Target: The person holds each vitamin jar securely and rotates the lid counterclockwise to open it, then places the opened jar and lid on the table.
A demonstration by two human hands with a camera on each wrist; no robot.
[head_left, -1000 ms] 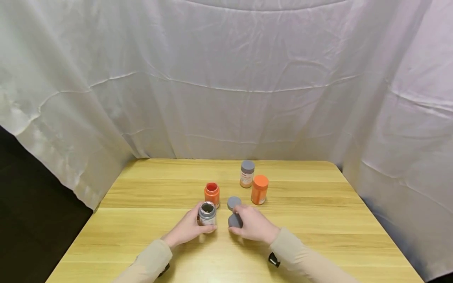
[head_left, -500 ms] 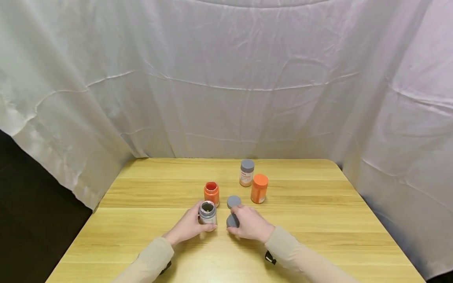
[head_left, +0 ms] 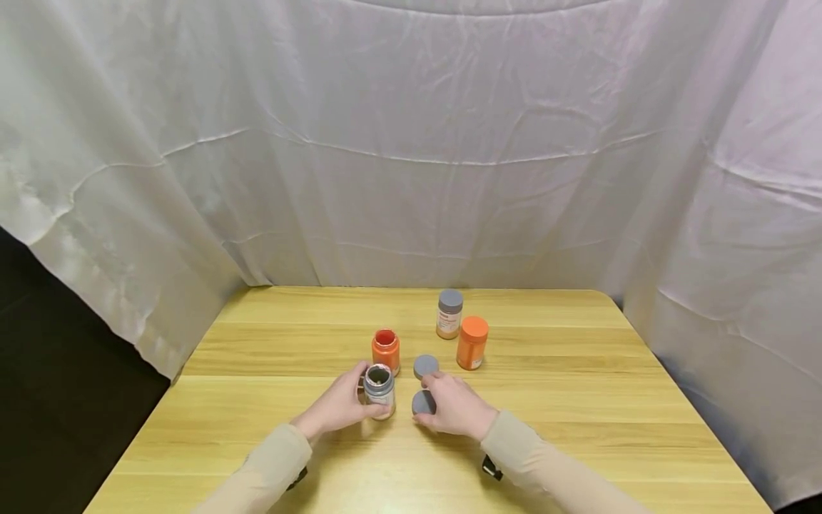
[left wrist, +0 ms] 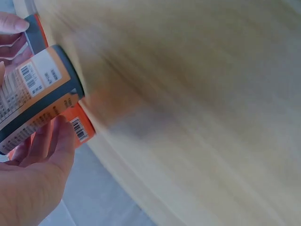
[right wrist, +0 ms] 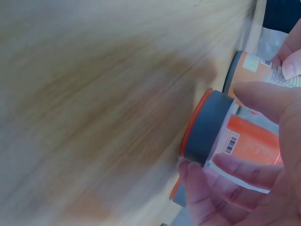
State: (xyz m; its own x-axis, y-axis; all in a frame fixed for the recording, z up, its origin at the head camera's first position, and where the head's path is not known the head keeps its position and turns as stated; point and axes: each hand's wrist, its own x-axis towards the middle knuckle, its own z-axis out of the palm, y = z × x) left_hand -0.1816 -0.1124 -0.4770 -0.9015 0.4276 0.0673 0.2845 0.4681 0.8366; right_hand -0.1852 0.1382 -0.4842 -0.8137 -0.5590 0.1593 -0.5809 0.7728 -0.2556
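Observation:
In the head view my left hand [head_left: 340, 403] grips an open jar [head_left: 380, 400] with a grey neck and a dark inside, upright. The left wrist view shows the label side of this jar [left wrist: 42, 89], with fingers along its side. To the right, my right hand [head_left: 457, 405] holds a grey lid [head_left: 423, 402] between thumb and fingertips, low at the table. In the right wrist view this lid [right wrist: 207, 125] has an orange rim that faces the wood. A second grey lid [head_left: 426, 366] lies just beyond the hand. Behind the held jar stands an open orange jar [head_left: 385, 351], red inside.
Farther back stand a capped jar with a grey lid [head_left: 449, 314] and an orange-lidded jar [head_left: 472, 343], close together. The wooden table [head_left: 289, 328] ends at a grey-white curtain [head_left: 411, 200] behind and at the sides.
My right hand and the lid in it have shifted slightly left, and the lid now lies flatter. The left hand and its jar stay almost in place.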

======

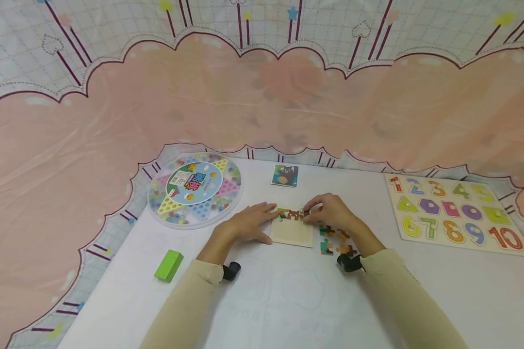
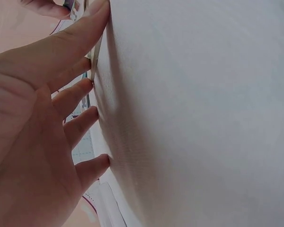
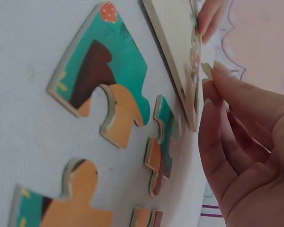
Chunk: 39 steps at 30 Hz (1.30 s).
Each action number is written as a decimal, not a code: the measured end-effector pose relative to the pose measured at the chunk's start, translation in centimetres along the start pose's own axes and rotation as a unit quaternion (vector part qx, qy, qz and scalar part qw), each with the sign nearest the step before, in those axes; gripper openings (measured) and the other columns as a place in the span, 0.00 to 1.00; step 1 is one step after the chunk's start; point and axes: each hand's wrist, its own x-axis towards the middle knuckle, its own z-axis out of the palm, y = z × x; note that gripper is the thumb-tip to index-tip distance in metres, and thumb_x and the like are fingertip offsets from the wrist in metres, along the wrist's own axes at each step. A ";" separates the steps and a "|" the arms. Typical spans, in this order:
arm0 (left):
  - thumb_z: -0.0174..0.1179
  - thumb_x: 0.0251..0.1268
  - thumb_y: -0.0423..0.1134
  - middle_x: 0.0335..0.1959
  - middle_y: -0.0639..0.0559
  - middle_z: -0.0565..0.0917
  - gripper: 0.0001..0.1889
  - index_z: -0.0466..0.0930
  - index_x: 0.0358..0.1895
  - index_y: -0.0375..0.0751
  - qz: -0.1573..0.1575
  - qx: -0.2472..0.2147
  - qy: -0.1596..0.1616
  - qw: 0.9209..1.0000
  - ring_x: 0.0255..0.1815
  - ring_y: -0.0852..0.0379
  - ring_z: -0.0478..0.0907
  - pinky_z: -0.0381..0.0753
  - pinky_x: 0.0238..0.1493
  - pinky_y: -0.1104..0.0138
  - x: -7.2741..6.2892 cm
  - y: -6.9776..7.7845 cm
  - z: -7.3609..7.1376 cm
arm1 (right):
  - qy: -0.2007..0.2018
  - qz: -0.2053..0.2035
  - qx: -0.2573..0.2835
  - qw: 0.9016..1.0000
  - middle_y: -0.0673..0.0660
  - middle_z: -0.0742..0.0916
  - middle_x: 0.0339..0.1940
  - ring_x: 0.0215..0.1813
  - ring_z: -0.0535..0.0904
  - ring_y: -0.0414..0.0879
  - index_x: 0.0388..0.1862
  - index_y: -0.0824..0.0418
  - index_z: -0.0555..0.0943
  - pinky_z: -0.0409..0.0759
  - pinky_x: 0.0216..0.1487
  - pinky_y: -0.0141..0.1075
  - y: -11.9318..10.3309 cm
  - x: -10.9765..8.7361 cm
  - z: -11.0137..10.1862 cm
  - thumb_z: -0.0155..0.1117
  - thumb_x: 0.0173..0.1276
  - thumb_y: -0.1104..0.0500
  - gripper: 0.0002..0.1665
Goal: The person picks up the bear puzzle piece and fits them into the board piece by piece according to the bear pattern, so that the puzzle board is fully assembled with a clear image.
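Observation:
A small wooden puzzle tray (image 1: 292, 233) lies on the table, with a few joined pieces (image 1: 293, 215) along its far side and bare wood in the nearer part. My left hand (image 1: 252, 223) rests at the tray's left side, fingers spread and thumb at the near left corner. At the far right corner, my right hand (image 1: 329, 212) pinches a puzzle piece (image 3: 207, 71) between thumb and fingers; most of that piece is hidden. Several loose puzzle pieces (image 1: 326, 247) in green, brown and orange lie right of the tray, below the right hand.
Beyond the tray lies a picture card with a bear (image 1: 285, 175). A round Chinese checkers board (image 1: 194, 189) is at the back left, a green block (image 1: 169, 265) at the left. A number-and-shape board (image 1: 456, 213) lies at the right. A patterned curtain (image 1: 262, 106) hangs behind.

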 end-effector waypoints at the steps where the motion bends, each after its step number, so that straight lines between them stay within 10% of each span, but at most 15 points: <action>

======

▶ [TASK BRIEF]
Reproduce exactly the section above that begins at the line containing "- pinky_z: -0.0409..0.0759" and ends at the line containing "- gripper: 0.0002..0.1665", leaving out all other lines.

▶ [RESULT FOR THIS TASK]
  - pinky_z: -0.0409..0.0759
  - pinky_x: 0.0216..0.1487
  - pinky_y: -0.0141..0.1075
  - y: -11.9318..10.3309 cm
  - x: -10.9765..8.7361 cm
  - z: -11.0137..10.1862 cm
  - thumb_z: -0.0155..0.1117
  - thumb_x: 0.0173..0.1276
  - thumb_y: -0.1104..0.0500
  - gripper: 0.0002..0.1665

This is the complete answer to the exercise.